If you want to see a Queen stage show there are options. There’s One Night of Queen, in which Stars in Their Eyes winner Gary Mullen presents a pitch perfect Freddie Mercury impersonation. Or We Will Rock You, which demands you endure a Ben Elton script to get to the songs.

And then there’s this, which is nothing more than singers belting out the tunes of Mercury, Brian May, John Deacon and Roger Taylor as a band plays and dancers dance.

Bohemian Rhapsody: The Music of Queen. Production photo

Bohemian Rhapsody: The Music of Queen. Production photo

‘Nothing’ is a relative term, however.
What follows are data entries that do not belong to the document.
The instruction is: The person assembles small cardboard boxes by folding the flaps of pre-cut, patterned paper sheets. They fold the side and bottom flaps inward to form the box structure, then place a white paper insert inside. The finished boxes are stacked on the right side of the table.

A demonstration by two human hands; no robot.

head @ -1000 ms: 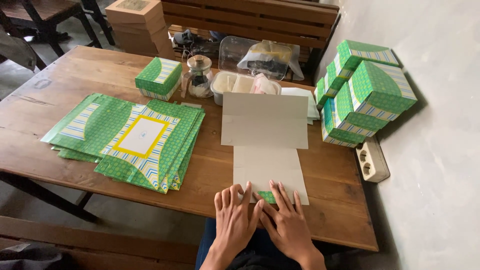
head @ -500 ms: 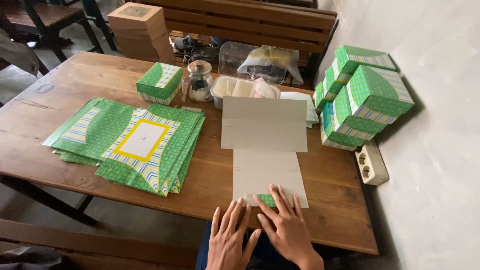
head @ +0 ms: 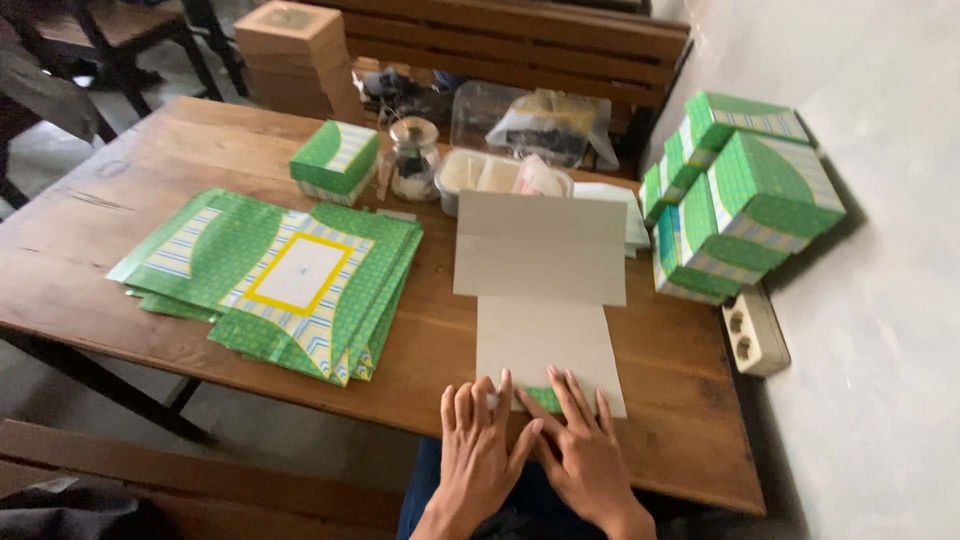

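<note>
— So, where are the hands?

— Both at the near edge of the wooden counter. The left hand and the right hand lie side by side, palms down, fingers spread and flat, pressing on the near end of a grey cardboard blank. Neither is clenched; neither is gripping anything, they only press.

— And the blank itself?

— It lies printed side down in the middle of the counter, running away from the person: a wider panel at the far end, a narrower one nearer. At its near edge a small green flap is turned over, showing between the two hands, right under the fingertips.

— What is around it?

— To the left, just beside it, a fanned stack of flat green blanks with a white and yellow panel on top. Behind that stack stands one folded green box, and next to it a small glass jar and a white tray. On the right, against the wall, is a pile of finished green boxes, with a beige power strip just in front of it. Brown cardboard boxes sit beyond the far edge.
</note>
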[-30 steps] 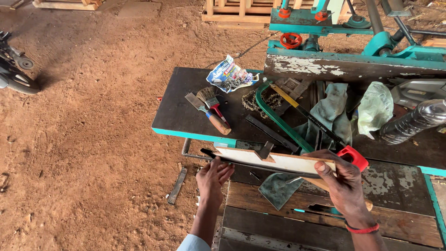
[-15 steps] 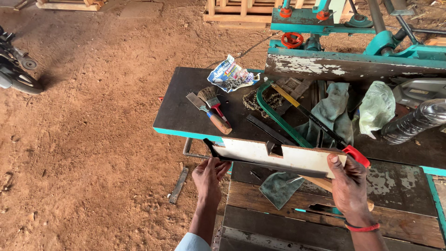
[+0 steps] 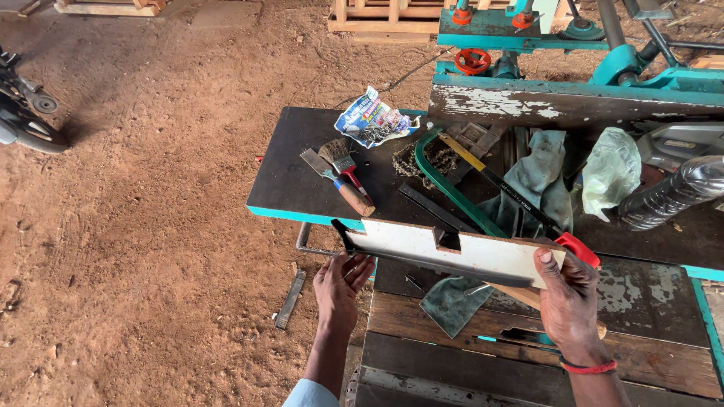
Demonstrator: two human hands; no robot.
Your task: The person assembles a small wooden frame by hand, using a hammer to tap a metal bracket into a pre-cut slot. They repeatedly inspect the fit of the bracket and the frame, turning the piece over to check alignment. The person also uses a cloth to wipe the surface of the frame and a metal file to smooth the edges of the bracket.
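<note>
**Notched white board held level between two hands**

Over the near edge of a dark workbench (image 3: 294, 188), a person holds a long white board (image 3: 445, 252) with a square notch cut in its top edge. Its long axis runs from 9 o'clock to 3 o'clock, dipping slightly to the right. The right hand (image 3: 569, 301) is clamped on the 3 o'clock end, thumb on the face; the left hand (image 3: 341, 283) cups the 9 o'clock end from beneath, fingers loosely spread. At 12 o'clock lie a green hacksaw (image 3: 452, 188), a paintbrush (image 3: 343, 162), a scraper (image 3: 335, 185) and rags (image 3: 535, 181). Red dirt floor (image 3: 136, 226) spreads toward 9 o'clock, and teal machinery (image 3: 573, 38) stands beyond
</note>
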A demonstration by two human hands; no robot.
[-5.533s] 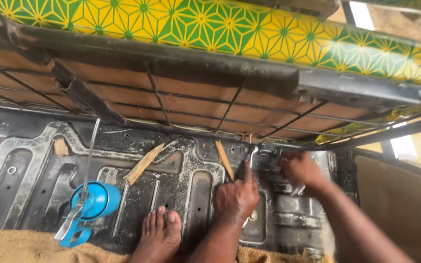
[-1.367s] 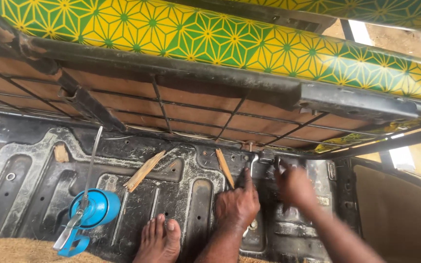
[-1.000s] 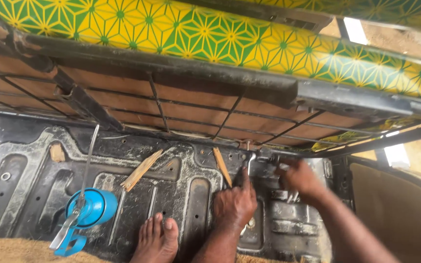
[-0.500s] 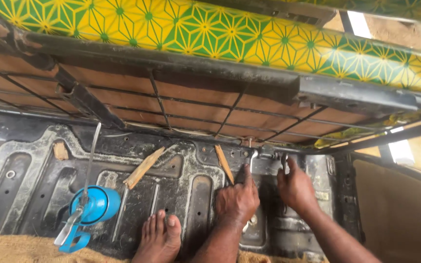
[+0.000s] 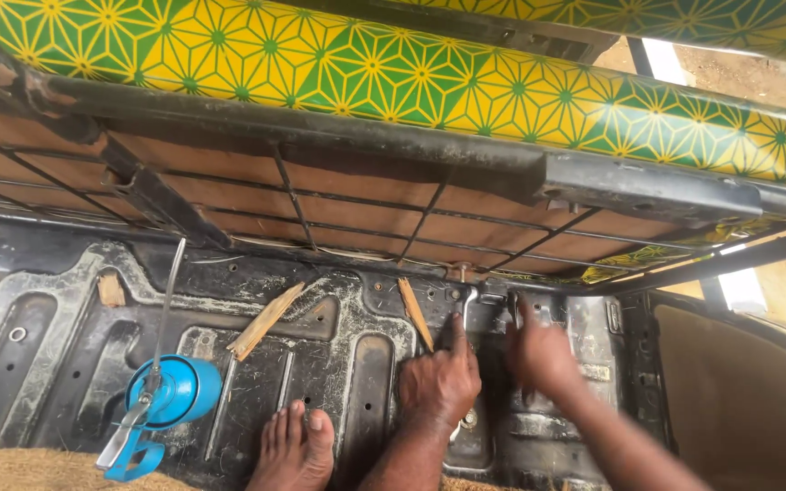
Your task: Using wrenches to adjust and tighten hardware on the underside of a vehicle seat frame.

Bohemian Rhapsody is really something – something special. In not resurrecting Mercury, it refuses to buy into the idea that Queen was a one-man band. Eschewing a narrative gives us more songs in a shorter space of time – and no groanworthy contrivances to motivate them. And we get to hear them with fresh orchestrations and sung in a variety of voices.
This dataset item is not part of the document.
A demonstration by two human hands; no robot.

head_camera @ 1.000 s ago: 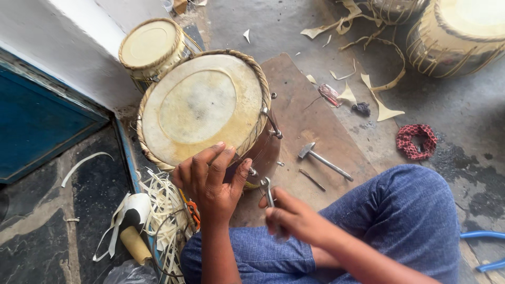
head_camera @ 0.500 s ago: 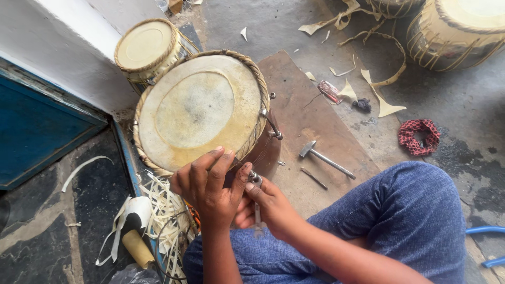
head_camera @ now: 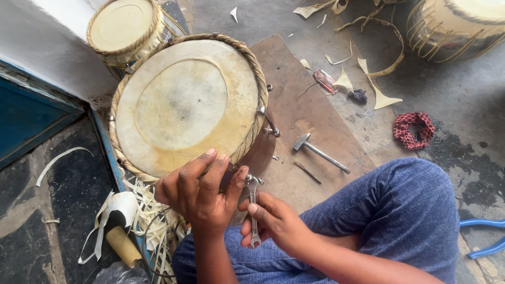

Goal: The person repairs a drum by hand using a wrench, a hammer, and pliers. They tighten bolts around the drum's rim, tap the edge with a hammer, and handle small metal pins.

Take Nathan James, for example. A contestant on ITV’s Superstar talent contest to find Andrew Lloyd Webber a Jesus Christ, he looks like a rock god crossed with the Dulux dog. And his voice is less Mercury than Axl Rose meets Michael Bolton, a massive roar at one end, with a side order of sweetness. But by cracky, can he sell the likes of Barcelona, with its romantic operatic stylings, or that camp classic The Great Pretender. And good on him for sporting a kilt in Edinburgh – a leather one, of course.

Then there’s Giovanni Spano – well-known to Edinburgh audiences from at least three tours of Footloose – whose hairy, muscular frame makes him the perfect guy to don basque, fishnets and tiny, shiny shorts for I Want to Break Free… that rock voice doesn’t hurt either. Flashing a 100-watt grin as he’s pushed around the stage on a gigantic throne, before leaping into the audience to flirt with a thrilled punter, he has the audience on board in seconds.

And Kelly Ann Gower astonishes with her gorgeous vocals, combining power and control on Barcelona, and No One But You (Only the Good Die Young), May’s poignant tribute to Mercury.

Amy Diamond – another Lloyd Webber talent show survivor, in her case Over the Rainbow – gives a heartbreaking Love of My Life, while Rebecca Kelly leads on Don’t Stop Me Now, defining ‘gusto’ for the 21st century.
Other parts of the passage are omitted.